▶ _Task objective_: Nothing in the data may be altered; copy it all exactly.

=-=-=-=-=

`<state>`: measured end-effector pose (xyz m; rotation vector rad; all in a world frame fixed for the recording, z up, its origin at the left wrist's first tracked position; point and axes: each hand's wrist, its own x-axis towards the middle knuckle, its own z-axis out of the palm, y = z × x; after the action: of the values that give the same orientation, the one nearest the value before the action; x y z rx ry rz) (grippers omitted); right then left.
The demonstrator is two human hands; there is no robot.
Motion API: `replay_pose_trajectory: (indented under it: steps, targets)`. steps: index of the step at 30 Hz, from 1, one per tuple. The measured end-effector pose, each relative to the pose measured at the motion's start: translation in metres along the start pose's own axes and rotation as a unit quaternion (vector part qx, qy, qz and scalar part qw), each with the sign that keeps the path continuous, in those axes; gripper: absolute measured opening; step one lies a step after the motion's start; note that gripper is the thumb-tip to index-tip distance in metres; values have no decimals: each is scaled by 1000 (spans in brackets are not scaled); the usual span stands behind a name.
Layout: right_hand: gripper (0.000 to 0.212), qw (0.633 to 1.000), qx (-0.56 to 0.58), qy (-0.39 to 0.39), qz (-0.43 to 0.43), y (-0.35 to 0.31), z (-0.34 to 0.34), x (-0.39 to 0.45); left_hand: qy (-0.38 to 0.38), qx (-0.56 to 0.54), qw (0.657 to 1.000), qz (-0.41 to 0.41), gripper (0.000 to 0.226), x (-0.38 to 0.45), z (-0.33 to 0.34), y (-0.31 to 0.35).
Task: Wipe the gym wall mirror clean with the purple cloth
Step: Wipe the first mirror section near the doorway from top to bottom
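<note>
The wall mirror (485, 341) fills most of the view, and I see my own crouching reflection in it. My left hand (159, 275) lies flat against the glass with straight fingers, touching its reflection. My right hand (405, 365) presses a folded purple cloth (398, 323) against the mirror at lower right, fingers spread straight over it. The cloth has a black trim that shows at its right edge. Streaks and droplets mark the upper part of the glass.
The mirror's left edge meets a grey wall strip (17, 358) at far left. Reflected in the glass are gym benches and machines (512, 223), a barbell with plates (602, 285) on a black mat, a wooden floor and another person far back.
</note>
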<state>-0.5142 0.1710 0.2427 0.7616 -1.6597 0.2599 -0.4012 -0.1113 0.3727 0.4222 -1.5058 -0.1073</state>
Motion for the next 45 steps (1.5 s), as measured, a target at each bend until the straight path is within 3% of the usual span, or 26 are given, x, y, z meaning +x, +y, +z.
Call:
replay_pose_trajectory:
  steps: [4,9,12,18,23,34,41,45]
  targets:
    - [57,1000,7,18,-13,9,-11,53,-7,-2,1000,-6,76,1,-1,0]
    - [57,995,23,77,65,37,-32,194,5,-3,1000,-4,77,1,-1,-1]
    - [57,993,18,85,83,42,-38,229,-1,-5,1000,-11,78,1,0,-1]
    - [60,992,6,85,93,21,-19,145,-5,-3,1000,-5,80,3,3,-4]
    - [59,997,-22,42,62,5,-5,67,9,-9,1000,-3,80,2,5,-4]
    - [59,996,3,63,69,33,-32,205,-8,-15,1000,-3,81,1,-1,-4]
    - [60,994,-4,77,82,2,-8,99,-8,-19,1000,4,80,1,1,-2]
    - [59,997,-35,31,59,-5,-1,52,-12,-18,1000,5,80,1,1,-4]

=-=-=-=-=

▶ _Response_:
`<state>`: measured end-effector pose (xyz m; rotation vector rad; all in a world frame fixed for the recording, z up, its origin at the left wrist's first tracked position; point and axes: each hand's wrist, its own x-axis towards the middle knuckle, its own z-axis out of the palm, y = z × x; after the action: of the values that give the same orientation, the one nearest the value before the action; x y z rx ry rz) (grippers omitted); right then left.
The demonstrator is two human hands; there is no robot.
Motion API: `replay_pose_trajectory: (indented under it: steps, targets)`. steps: index of the step at 30 Hz, from 1, one per tuple. The measured end-effector pose, each relative to the pose measured at the motion's start: translation in metres along the start pose's own axes and rotation as a unit quaternion (vector part qx, qy, qz and scalar part qw), each with the sign that keeps the path continuous, in those axes; gripper: absolute measured opening; step one lies a step after the motion's start; note that gripper is the thumb-tip to index-tip distance in metres; values have no decimals: each is scaled by 1000 (spans in brackets are not scaled); the usual span stands behind a name.
Layout: right_hand: gripper (0.000 to 0.212), qw (0.633 to 1.000), qx (-0.56 to 0.58), qy (-0.39 to 0.39), qz (-0.43 to 0.43), y (-0.35 to 0.31), z (-0.34 to 0.34), x (-0.39 to 0.45); left_hand: qy (-0.38 to 0.38), qx (-0.56 to 0.54), qw (0.657 to 1.000), qz (-0.41 to 0.41), gripper (0.000 to 0.226), x (-0.38 to 0.45), z (-0.33 to 0.34), y (-0.31 to 0.35).
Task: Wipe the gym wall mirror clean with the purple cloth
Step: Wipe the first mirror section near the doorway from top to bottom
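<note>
The wall mirror (485, 341) fills most of the view, and I see my own crouching reflection in it. My left hand (159, 275) lies flat against the glass with straight fingers, touching its reflection. My right hand (405, 365) presses a folded purple cloth (398, 323) against the mirror at lower right, fingers spread straight over it. The cloth has a black trim that shows at its right edge. Streaks and droplets mark the upper part of the glass.
The mirror's left edge meets a grey wall strip (17, 358) at far left. Reflected in the glass are gym benches and machines (512, 223), a barbell with plates (602, 285) on a black mat, a wooden floor and another person far back.
</note>
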<state>-0.5142 0.1710 0.2427 0.7616 -1.6597 0.2599 -0.4012 -0.1113 0.3727 0.4222 -1.5058 -0.1073</state>
Motion for the next 45 steps (1.5 s), as measured, a target at each bend until the straight path is within 3% of the usual span, or 26 are given, x, y, z meaning +x, +y, +z.
Call:
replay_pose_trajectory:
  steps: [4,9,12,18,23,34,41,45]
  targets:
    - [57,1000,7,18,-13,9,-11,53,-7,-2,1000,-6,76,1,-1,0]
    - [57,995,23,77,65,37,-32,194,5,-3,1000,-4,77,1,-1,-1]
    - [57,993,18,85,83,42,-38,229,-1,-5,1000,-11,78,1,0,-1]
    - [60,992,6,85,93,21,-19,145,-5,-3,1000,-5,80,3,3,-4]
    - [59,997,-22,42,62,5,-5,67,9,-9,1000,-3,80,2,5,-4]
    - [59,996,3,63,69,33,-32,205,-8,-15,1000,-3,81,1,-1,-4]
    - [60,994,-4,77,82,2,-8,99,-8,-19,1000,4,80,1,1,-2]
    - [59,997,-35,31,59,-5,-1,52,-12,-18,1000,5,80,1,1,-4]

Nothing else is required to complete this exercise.